The Thailand Development Policy focuses on the simultaneous growth of the economy, society, and environment. Long-term goals have been set to improve economic and social well-being. At the same time, these aim to reduce the emission of CO 2 in the future, especially in the construction sector, which is deemed important in terms of national development and is a high generator of greenhouse gas. In order to achieve national sustainable development, policy formulation and planning is becoming necessary and requires a tool to undertake such a formulation. The tool is none other than the forecasting of CO 2 emissions in long-term energy consumption to produce a complete and accurate formulation. This research aims to study and forecast energy-related carbon dioxide emissions in Thailand’s construction sector by applying a model incorporating the long- and short-term auto-regressive (AR), integrated (I), moving average (MA) with exogenous variables (Xi) and the error correction mechanism (LS-ARIMAXi-ECM) model. This model is established and attempts to fill the gaps left by the old models. In fact, the model is constructed based on factors that are causal and influential for changes in CO 2 emissions. Both independent variables and dependent variables must be stationary at the same level. In addition, the LS-ARIMAXi-ECM model deploys a co-integration analysis and error correction mechanism (ECM) in its modeling. The study’s findings reveal that the LS-ARIMAXi ( 2 , 1 , 1 , X t − 1 ) -ECM model is a forecasting model with an appropriate time period ( t − i ), as justified by the Q-test statistic and is not a spurious model. Therefore, it is used to forecast CO 2 emissions for the next 20 years (2019 to 2038). From the study, the results show that CO 2 emissions in the construction sector will increase by 37.88% or 61.09 Mt CO 2 Eq. in 2038. Also, the LS-ARIMAXi ( 2 , 1 , 1 , X t − 1 ) -ECM model has been evaluated regarding its performance, and it produces a mean absolute percentage error (MAPE) of 1.01% and root mean square error (RMSE) of 0.93% as compared to the old models.

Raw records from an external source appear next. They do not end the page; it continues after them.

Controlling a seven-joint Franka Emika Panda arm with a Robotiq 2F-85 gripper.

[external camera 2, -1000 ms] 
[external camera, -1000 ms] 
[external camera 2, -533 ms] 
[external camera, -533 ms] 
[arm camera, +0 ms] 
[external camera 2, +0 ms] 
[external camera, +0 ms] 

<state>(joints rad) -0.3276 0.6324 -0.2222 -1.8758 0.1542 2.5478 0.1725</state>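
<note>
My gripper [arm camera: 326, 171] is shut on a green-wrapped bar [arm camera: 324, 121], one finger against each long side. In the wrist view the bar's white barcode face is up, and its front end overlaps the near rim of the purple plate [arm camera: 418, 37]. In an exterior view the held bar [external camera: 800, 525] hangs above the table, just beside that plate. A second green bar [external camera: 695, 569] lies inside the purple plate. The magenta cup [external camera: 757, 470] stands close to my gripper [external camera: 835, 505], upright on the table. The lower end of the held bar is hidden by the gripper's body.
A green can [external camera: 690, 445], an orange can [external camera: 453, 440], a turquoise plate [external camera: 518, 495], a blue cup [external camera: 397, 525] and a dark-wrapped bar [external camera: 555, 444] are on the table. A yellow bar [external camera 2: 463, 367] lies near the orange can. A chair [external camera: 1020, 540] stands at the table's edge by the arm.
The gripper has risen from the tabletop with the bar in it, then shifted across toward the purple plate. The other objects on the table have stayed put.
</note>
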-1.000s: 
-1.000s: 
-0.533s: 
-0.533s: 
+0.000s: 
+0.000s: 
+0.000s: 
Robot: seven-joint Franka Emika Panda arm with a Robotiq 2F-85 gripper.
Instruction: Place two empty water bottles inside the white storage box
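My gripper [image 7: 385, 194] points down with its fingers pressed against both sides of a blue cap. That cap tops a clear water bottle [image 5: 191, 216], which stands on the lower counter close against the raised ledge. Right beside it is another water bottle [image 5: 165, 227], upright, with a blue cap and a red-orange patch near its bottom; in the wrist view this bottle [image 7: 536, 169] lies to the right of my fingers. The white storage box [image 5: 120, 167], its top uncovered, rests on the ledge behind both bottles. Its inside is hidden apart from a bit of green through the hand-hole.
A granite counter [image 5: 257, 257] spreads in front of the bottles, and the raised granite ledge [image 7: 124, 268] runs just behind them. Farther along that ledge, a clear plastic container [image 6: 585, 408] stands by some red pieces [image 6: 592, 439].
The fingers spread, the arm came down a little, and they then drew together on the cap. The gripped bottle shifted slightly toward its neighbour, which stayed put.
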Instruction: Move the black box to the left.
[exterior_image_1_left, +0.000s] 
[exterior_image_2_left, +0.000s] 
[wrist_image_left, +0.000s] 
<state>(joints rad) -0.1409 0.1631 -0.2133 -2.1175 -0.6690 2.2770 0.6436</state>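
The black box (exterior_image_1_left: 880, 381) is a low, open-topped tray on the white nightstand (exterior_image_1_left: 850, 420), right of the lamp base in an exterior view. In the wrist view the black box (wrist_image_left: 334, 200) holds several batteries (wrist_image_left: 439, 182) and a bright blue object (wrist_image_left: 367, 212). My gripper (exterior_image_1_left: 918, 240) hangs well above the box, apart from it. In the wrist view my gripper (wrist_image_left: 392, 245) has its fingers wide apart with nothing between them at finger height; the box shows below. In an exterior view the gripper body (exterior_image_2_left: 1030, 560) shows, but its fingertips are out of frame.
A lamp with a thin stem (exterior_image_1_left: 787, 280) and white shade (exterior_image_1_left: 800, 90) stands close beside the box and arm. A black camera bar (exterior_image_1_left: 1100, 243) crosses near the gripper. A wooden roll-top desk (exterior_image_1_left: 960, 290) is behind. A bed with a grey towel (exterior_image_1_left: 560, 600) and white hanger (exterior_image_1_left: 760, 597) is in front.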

Overall, the results indicate that determining future national sustainable development policies requires an appropriate forecasting model, which is built upon causal and contextual factors according to relevant sectors, to serve as an important tool for future sustainable planning.

Suggested Citation

  • Jindamas Sutthichaimethee & Kuskana Kubaha, 2018. "Forecasting Energy-Related Carbon Dioxide Emissions in Thailand’s Construction Sector by Enriching the LS-ARIMAXi-ECM Model," Sustainability, MDPI, vol. 10(10), pages 1-19, October.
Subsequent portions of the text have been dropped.